Justice Breyer pointed out that the impact of the direct
action claims will not only reach third-party non-debtors, but will also
extend to future debtors. He contends future debtors will be negatively
affected because insurance companies will loathe defending future mass tort
liability, like asbestos cases. See Transcript of Record at 27:24-25,
28:1-2, 4-10.
Justice Breyer returned to public policy considerations
at the end of the argument when he invited counsel to comment on the public
policy concerns underlying a decision that would narrow the bankruptcy
court's powers to enforce Manville Confirmation Orders. See Transcript of
Record at 53:6-15. Justice Beyer expressed concern over the consequences of
failing to channel claims against trusts created in Manville-like
reorganizations that preserve assets from which future plaintiffs recover.
Without establishing trusts under these reorganizations, company assets are
quickly drained through litigation, leaving future plaintiffs with no
remedy.
Monday's oral argument hardly makes predicting the
Court's decision an easy task.
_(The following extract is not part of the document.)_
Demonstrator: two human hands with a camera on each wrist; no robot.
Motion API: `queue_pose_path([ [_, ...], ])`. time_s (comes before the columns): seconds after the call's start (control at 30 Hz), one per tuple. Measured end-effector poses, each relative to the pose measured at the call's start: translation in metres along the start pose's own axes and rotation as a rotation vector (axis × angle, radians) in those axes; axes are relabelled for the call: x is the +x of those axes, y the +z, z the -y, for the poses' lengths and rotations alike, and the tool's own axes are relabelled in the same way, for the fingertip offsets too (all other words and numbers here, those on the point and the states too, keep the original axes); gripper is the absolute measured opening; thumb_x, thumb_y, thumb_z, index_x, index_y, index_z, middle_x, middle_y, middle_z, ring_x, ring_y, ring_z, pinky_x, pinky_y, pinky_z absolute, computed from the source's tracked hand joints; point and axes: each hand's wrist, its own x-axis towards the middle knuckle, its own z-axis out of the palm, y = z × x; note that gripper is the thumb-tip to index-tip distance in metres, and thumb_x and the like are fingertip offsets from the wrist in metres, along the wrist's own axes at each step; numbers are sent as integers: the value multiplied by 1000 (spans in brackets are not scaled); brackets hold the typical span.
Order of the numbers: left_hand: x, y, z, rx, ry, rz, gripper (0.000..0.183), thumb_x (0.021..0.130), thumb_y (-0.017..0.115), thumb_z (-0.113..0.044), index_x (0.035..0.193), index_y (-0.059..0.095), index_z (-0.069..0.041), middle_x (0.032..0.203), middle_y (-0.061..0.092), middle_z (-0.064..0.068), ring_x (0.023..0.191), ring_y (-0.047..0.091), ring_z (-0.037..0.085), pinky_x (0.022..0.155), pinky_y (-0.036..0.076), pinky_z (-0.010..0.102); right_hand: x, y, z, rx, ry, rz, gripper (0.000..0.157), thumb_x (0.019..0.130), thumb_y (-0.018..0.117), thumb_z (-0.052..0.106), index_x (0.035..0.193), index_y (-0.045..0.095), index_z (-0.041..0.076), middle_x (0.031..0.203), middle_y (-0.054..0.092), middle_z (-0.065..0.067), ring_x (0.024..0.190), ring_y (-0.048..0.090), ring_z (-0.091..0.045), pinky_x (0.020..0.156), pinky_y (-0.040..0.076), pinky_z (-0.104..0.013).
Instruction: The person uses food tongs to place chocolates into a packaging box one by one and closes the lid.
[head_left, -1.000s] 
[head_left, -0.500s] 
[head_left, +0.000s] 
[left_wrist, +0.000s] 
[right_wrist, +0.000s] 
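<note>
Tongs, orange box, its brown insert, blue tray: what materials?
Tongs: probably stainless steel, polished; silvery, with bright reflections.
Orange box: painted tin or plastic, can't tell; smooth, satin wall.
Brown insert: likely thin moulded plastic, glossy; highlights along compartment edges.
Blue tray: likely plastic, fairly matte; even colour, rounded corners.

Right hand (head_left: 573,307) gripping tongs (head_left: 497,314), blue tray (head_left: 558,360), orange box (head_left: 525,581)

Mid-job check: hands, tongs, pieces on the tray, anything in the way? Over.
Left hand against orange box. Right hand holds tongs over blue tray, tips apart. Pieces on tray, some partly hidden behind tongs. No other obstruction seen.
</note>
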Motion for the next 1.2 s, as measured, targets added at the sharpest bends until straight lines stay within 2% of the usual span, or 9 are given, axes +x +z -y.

It seems, however, the Court will attempt to
strike a balance between defining reasonable jurisdictional limits for
bankruptcy courts and preserving Manville-like confirmation orders that
invite settlement trusts to serve the interests of future claimants and
third-party non-debtors alike. As the Manville Confirmation Order has been
codified in the Bankruptcy Code and mimicked in various other mass tort
claims, this decision will have serious implications for insurers of mass
tort liabilities in bankruptcy proceedings.